From a graphical standpoint, Injustice looks good, with detailed character models and smooth animations, along with environments that are dynamic, detailed, and full of life. The visuals certainly aren’t on the level of Tekken Tag Tournament 2 or Soul Calibur V, but it’s still a great-looking game no matter how you look at it. The game sports a suitable super hero movie-esque soundtrack filled with orchestral pieces, though the menu theme is really the only standout here, making for a soundtrack that isn’t very memorable. The voice acting, on the other hand, is excellent, with many characters being lent the voices of their cartoon counterparts. Mark Hamill is sorely missed as The Joker, but considering he stepped away from the role, it’s no fault on NetherRealm’s part. Having the likes of Kevin Conroy as Batman and Troy Baker portraying both Sinestro and Nightwing, for some examples, equates to some quality voice performances.

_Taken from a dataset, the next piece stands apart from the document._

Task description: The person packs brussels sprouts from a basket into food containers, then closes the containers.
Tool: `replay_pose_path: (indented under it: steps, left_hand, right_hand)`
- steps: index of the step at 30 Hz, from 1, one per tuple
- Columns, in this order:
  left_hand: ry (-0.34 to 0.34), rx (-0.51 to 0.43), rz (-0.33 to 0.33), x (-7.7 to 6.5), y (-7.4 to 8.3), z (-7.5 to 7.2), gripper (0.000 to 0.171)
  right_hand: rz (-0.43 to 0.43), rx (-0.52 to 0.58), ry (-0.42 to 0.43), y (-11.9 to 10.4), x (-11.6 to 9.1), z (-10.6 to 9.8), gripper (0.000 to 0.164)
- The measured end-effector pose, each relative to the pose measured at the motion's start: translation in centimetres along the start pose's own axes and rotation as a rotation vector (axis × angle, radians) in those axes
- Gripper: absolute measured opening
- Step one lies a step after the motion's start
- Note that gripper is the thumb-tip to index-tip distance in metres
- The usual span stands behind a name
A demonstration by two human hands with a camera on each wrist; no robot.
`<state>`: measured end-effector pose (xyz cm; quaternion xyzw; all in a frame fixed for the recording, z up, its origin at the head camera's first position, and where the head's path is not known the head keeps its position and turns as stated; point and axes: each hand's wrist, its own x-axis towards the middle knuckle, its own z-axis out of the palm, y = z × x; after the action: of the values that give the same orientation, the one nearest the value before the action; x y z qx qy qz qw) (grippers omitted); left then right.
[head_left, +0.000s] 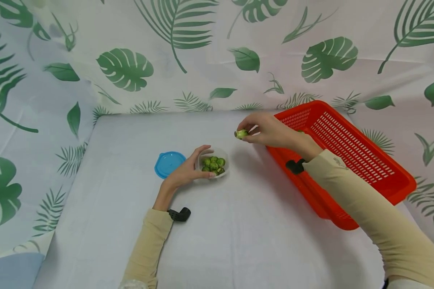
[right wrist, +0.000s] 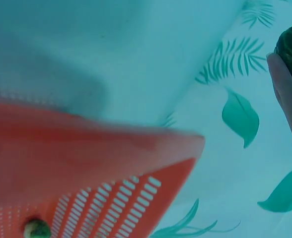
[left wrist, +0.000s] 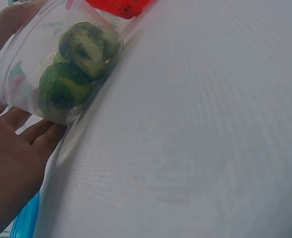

The big question here is this: if you like DC comics, but aren’t too big into fighting games, is Injustice: Gods Among Us worth it? I say absolutely, because the story here is no doubt one that many DC comics fans will enjoy if only for its portrayal of Superman. Not only that, seeing your favorite DC heroes and villains portrayed faithfully in a fighting format is a satisfying sight to behold, and getting to wield these powers yourself with such a polished fighting system makes it all the better. It may have some balance issues, online kinks, and a few duds in the S.T.A.R. Labs, but there’s no denying that Injustice: Gods Among Us is a content-heavy and satisfying fighting experience for fighting game fans and DC comics fans alike. Come for the story, stay for the fisticuffs.



3 responses

  1. Reblogged this on DrCupcakeWho and commented:
    Been on the fence with this one but think I’ve made up my mind with this review.

    April 30, 2013 at 11:36 PM

  2. Why do fighting games rarely have great stories? I feel like the developers have the mindset that CoD people do. “It’s a genre game. You’re either into it or you’re not.” But it’s not THAT simple. And with such an expansive developed world like DC there’s such an opportunity to have done a really incredible, above and beyond, in game story and comic content. I’m not really into fighting games, unless they are really outside the box. I like how interactive this seems. It doesn’t seem like each fight will just feel like the same thing over and over again. So I definitely will give this a try. The art though I am not a big fan of. Some choices are bizare to me.

    April 30, 2013 at 11:32 PM

    • MegaXtreme

      Yeah, the art style is definitely NetherRealm’s own creation. They like that darker, grittier vibe.

      The thing is with fighting games is that developers generally don’t care. They care more about making a polished and balanced fighter, so they just slap together some convoluted story in order to tie it all together. Franchises like Tekken and Street Fighter have off-the-wall confusing stories. Injustice at least tells a decent story that isn’t really confusing, and I give it credit for at least being interesting. It does serve as proof that fighting games can tell good stories. The developers just need to care enough.